Conforme essa visão, os erros do governo e de seus membros
seriam fruto quase natural e esperado de um pedregoso processo de reconstrução
nacional, ao passo que qualquer reparo aos projetos governistas só pode ser
resultado do inconformismo da “velha política” com o saneamento moral
empreendido pelo bolsonarismo. Logo, ao focar sua atenção mais no governo,
procurando dissecar os problemas políticos e administrativos da Presidência de
Jair Bolsonaro, a imprensa estaria fazendo o jogo dos inconformados e, no
limite, prejudicando o País.
É neste momento, portanto, que se faz essencial relembrar
qual é a serventia da imprensa em uma democracia. O escritor George Orwell, que
entendia como poucos a essência do totalitarismo, dizia que, “se liberdade
significa alguma coisa, significa o direito de dizer às pessoas o que elas não
querem ouvir”.
A imprensa estará cumprindo bem seu papel se mantiver em
relação ao governo o distanciamento necessário para ter sobre ele uma visão
questionadora e independente.
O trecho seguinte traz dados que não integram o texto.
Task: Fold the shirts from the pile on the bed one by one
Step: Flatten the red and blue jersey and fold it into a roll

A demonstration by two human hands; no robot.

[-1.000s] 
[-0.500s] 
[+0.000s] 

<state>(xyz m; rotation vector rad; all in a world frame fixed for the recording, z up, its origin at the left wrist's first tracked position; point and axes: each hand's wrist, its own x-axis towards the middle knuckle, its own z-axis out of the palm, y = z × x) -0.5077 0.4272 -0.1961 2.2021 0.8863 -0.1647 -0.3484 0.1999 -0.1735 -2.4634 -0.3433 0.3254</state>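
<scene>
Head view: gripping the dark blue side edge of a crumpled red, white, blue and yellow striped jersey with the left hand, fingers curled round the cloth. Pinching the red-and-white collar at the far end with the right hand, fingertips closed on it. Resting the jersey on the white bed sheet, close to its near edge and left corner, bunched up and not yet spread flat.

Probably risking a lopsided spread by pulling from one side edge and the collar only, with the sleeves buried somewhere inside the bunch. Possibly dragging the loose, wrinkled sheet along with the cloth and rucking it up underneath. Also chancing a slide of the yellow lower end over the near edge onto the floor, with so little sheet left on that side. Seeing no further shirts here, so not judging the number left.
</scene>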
É o que o Estado vem fazendo ao
longo de sua história de 144 anos. Não se trata de fazer a crítica pela
crítica, e sim observar se os princípios da boa administração e da boa política
estão sendo respeitados, pois disso depende em grande parte a saúde da
democracia.
Por isso, nenhum governo pode ser tratado com
condescendência pela imprensa. O escrutínio público dos atos de governantes em
geral é o único antídoto eficaz para o autoritarismo. Sem essa fiscalização
permanente, que é tarefa precípua do jornalismo sério, os cidadãos tendem a
ficar no escuro a respeito de decisões que afetam o País e seu futuro. Sem
informações críticas para aquilatar o trabalho das autoridades, os cidadãos
podem se ver enredados quer pelo discurso oficial, quer pela narrativa da
oposição – em qualquer dos casos, alimentam-se o populismo e o extremismo, sem
que o interesse nacional seja de fato atendido.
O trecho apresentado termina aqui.